Neo-Confucianism was the revival and reinterpretation of the thoughts and principles of the ancient Chinese philosopher Confucius (551–479 b.c.e.) in China in the 11th century. Neo-Confucianism was used as state policy by the Tokugawa Ieyasu Shogunate (1603–1867) as a means of social control.

It emphasized paternalism and promoted a strong central government. The studies promoted by Neo-Confucianism also led to an increase in the practice of traditional Shintoism and the study of Japanese historical texts.

Its central tenet was that harmony could be established and maintained in society only through creating and nourishing proper relationships between superiors and inferiors. Superiors have the duty to behave in a wise and benevolent manner toward social inferiors, who in return should behave with restraint, propriety, and, above all, obedience toward their superiors.

When Tokugawa Ieyasu rose to prominence, Japan was decentralized and power was divided among feudal domains. It was questionable whether the shogunal government would be able to enforce its will over the outlying regions. Tokugawa drew from the teaching of Fujiwara Seika (1561–1619) in utilizing Neo-Confucianist ideas to draw the country together.

Though ultimately successful it required a long and complex struggle over the regional nobility. The promotion of Bushido, or the Way of the Warrior, also reinforced the bonds between patrons and followers in a code of honor as a meaningful objective in life.

Three Schools of Thought

There were three schools of Neo-Confucianist thought in Japan. They were the Kogaku, the Oyomeigaku, and the Shushigaku schools. Of these, the most influential was the Shushigaku, which was promoted by the Tokugawa Shogunate; it was based on the work of the Chinese philosopher Zhu Xi (Chu Hsi 1130–1200).

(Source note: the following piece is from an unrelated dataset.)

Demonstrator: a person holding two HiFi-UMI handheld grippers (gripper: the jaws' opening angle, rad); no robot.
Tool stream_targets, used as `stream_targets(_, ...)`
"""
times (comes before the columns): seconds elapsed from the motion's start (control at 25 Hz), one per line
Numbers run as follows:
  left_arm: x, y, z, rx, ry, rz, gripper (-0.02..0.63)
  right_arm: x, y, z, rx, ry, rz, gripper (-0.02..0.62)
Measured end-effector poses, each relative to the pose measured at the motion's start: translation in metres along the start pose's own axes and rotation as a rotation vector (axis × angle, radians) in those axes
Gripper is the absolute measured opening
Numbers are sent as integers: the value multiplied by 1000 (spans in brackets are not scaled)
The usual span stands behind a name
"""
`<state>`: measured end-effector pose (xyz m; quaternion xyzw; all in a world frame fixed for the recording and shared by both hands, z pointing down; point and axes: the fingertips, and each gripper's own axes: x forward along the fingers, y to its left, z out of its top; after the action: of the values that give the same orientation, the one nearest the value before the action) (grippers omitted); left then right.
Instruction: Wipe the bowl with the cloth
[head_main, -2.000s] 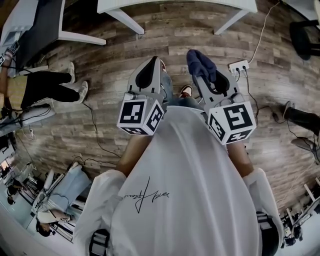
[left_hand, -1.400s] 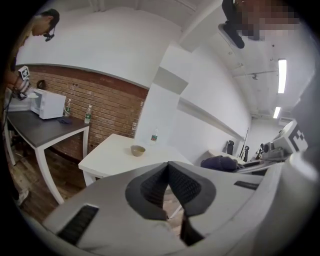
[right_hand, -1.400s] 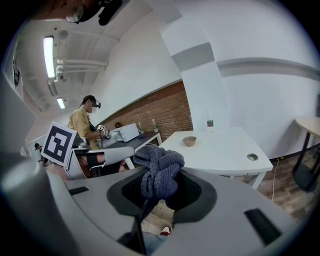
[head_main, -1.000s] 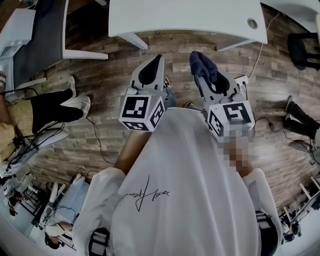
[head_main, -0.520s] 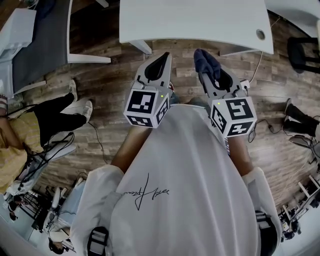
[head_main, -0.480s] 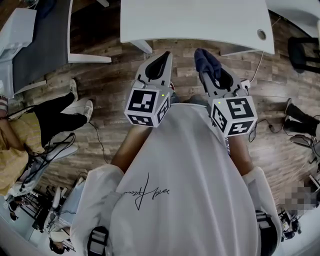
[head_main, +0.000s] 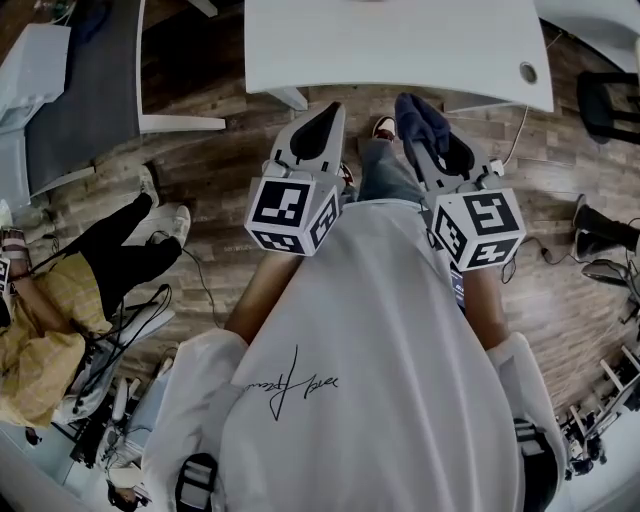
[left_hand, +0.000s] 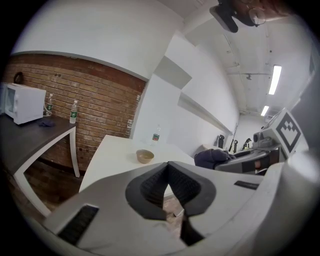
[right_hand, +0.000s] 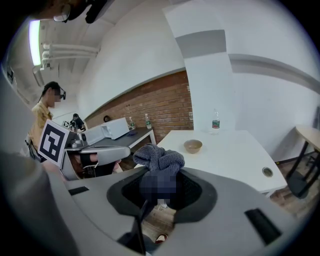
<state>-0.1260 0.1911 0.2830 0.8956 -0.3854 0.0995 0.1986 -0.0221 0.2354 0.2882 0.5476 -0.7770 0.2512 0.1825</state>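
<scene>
One white table (head_main: 400, 45) filled the top of the head view. Far more of it showed than two seconds before, when only its near edge and legs were in sight. The wooden floor (head_main: 200, 170) between the person and the table had shrunk to a narrow band.

Both grippers were held out side by side in front of the white shirt (head_main: 370, 350). Their tips now lay just short of the table's near edge in that view, closer than before.

The left gripper (head_main: 333, 110) had its jaws pressed together with nothing between them, as earlier. The right gripper (head_main: 428, 145) stayed clamped on the dark blue cloth (head_main: 416, 112), which bunched up above the jaw tips just as it had.

The bowl (left_hand: 145, 156), small and tan, stood on the table well ahead of both grippers, with nothing touching it. A plastic bottle (left_hand: 156, 135) stood upright beyond it, near the table's far edge. A round cable hole (head_main: 528, 72) sat near the table's right corner.
</scene>
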Motion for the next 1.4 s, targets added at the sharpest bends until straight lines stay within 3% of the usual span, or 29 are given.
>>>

Zhu Xi was the principal founder of Neo-Confucianism in China. He emphasised the role of the thought of Confucius and his follower Mencius. He also integrated the concept of human nature (li) with matter (chi) as the essence of the nature of humanity.

Zhu and his followers stressed the need for the rigorous investigation of ethical conduct and personal actions as part of the systematic evaluation of the universe. This was found to be of great use in Tokugawa Japan and helped to support the bakuhan system of social hierarchies because it was interpreted to promote stability.

The Oyomeigaku school was based on the thought of the Chinese philosopher Wang Yangming (Wang Yang-ming 1472–1529), who combined an idealistic interpretation of Confucianism with a career of military and governmental service. Wang stressed the need for the intuitive understanding of the world and the importance of self-knowledge and self-study.

This strongly contradicted Zhu’s attempt to understand the world through the study of existing, external texts. The Kogaku school was dedicated to resurrecting the original thought of Confucius and Mencius, which its proponents held had been contaminated by the interpretation of Neo-Confucianists.

The return to “Ancient Learning,” which is central to Kogaku, would bring a return to a better time than the present. The person most credited with formulating the Kogaku school was Ito Jinsai (1627–1705), who established the School for the Study of Ancient Meaning, which has lasted into the 20th century.

Ito Jinsai established a reputation for a humanitarian approach to the world and promoted a life of selfless diligence. These contending schools of thought in Japan conflicted with each other. However Neo-Confucianism provided a means of legitimation for the shogunate established by Tokugawa Ieyasu and ensured its success as the central control of Japan.